Which data clustering algorithm is appropriate to detect an unknown number of clusters in a time series of events?

Here's my scenario. Consider a set of events that happen at various places and times - as an example, consider someone high above recording the lightning strikes in a city during a storm. For my purpose, lightnings are instantaneous and can only hit certain locations (such as high buildings). Also imagine each lightning strike has a unique id so one can reference the strike later. There are about 100,000 such locations in this city (as you guess, this is an analogy as my current employer is sensitive about the actual problem).
For phase 1, my input is the set of (strike id, strike time, strike location) tuples. The desired output is the set of the clusters of more than 1 event that hit the same location within a short time. The number of clusters is not known in advance (so k-means is not that useful here). What is being considered as 'short' could be predefined for a given clustering attempt. That is, I can set it to, say, 3 minutes, than run the algorithm; later try with 4 minutes or 10 minutes. Perhaps a nice touch would be for the algorithm to determine a 'strength' of clustering and recommend that for a given input, the most compact clustering is achieved by using a particular value for 'short', but this is not required initially.
For phase 2, I'd like to take into consideration the amplitude of the strike (i.e., a real number) and look for clusters that are both within a short time and with similar amplitudes.
I googled and checked the answers here about data clustering.
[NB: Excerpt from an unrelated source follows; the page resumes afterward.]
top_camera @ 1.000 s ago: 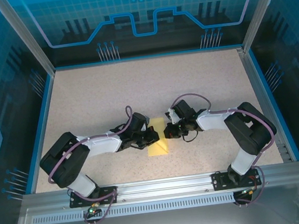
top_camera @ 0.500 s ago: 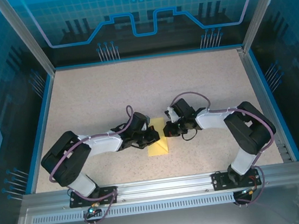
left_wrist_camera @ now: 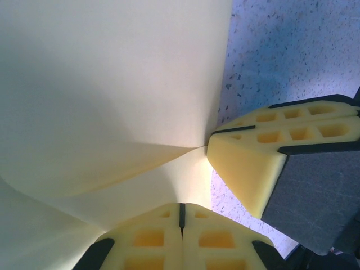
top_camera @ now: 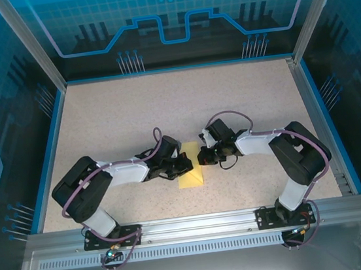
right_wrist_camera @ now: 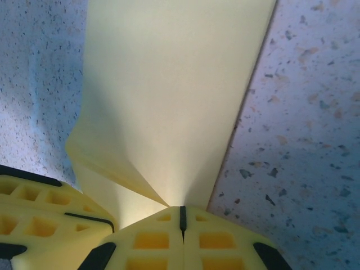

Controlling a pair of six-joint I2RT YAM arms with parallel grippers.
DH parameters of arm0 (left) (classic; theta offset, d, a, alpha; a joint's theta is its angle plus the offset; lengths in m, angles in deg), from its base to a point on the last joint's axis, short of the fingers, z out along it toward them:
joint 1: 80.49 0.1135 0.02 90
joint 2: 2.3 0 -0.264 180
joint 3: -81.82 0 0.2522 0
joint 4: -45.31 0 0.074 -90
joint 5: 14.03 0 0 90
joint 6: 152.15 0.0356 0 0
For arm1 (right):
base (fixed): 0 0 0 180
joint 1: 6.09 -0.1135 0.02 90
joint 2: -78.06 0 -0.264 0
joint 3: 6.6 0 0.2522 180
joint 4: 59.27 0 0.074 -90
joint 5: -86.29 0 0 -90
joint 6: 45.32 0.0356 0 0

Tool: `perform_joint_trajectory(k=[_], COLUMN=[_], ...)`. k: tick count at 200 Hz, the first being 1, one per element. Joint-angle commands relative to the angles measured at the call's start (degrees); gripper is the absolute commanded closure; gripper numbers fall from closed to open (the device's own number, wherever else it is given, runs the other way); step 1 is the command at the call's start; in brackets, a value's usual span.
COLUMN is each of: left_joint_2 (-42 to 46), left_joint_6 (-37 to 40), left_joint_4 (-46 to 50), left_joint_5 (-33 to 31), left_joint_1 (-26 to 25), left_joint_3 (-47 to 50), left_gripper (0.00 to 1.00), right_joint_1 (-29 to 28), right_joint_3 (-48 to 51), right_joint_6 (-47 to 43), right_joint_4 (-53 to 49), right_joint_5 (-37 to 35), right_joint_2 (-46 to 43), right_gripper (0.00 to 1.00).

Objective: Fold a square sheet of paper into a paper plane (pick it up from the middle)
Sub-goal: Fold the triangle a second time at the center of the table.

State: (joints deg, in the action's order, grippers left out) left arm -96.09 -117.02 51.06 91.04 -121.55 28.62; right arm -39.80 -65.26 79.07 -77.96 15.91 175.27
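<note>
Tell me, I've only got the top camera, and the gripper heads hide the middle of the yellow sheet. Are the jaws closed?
Observer: The left wrist view shows the left gripper shut, with its tips against the square sheet of paper.
Operator: And the other one?
Observer: The right gripper is shut too, and a raised fold of the sheet runs down to its tips.
Operator: Are the two grippers touching?
Observer: No. In the left wrist view the right one's fingertip sits close beside the left's, with a sliver of table between them.

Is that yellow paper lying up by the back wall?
No, the square sheet of paper lies toward the front, between the left gripper and the right gripper.
</note>
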Motion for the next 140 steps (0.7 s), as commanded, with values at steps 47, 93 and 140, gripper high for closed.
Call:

The information is a bit bewildering (below is the list of links I found useful). AFAIK, k-means and related algorithms would not be useful because they require the number of clusters to be specified apriori. I'm not asking for someone to solve my problem (I like solving it), but some orientation in the large world of data clustering algorithms would be useful in order to save some time. Specifically, what clustering algorithms are appropriate for when the number of clusters is unknown.
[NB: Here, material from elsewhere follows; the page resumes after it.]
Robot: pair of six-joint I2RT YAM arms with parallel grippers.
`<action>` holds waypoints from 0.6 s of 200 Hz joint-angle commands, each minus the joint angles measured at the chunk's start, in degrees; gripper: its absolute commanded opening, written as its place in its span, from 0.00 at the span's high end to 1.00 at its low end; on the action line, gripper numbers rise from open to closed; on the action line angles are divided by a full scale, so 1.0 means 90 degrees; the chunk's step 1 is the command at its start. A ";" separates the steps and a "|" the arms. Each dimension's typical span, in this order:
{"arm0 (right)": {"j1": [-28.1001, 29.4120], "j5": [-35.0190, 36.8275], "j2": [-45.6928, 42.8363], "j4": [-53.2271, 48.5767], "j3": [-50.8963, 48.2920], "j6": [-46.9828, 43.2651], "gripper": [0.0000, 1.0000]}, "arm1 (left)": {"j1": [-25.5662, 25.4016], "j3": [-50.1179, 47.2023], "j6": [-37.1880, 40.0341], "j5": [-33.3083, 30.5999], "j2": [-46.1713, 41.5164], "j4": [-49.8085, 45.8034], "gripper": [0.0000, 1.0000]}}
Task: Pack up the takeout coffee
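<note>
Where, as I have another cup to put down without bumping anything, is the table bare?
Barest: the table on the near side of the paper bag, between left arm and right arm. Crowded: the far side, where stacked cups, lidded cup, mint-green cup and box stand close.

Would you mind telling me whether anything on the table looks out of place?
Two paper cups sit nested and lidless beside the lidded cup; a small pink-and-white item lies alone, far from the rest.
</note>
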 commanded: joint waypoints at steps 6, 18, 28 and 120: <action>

Edit: I realized the location is irrelevant, in the sense that although events happen all the time, I only need to cluster them per location. So each location has its own time-series of events that can thus be analyzed independently.
Some technical details:
- as the dataset is not that large, it can fit all in memory.
- parallel processing is a nice to have, but not essential. I only have a 4-core machine and MapReduce and Hadoop would be too much.
- the language I'm mostly familiar with is Java. I haven't yet used R and the learning curve for it would probably be too much for what time I was given. I'll have a look at it anyway in my spare time.
- for the time being, using tools to run the analysis is ok, I don't have to produce just code. I'm mentioning this because probably Weka will be suggested.
- visualization would be useful. As the dataset is large enough so it doesn't fit in memory, the visualization should at least support zooming and panning. And to clarify: I don't need to build a visualization GUI, it's just a nice capability to use for checking the results produced with a tool.
Thank you. Questions that I found useful are: How to find center of clusters of numbers? statistics problem?, Clustering Algorithm for Paper Boys, Java Clustering Library, How to cluster objects (without coordinates), Algorithm for detecting "clusters" of dots
I would suggest you to look into Mean Shift Clustering. The basic idea behind mean shift clustering is to take the data and perform a kernel density estimation, then find the modes in the density estimate, the regions of convergence of data points towards modes defines the clusters.
The nice thing about mean shift clustering is that the number of clusters do not have to be specified ahead of time.
I have not used Weka, so I am not sure if it has mean shift clustering. However if you are using MATLAB, here is a toolbox (KDE toolbox) to do it. Hope that helps.
Couldn't you just use hierarchical clustering with the difference in times of strikes as part of the distance metric?
It is too late, but still I would add it:
In R, there is a package fpc and it has a method pamk() which provides you the clusters. Using pamk(), you do not need to mention the number of clusters intially. It calculates itself the number of clusters in the input data.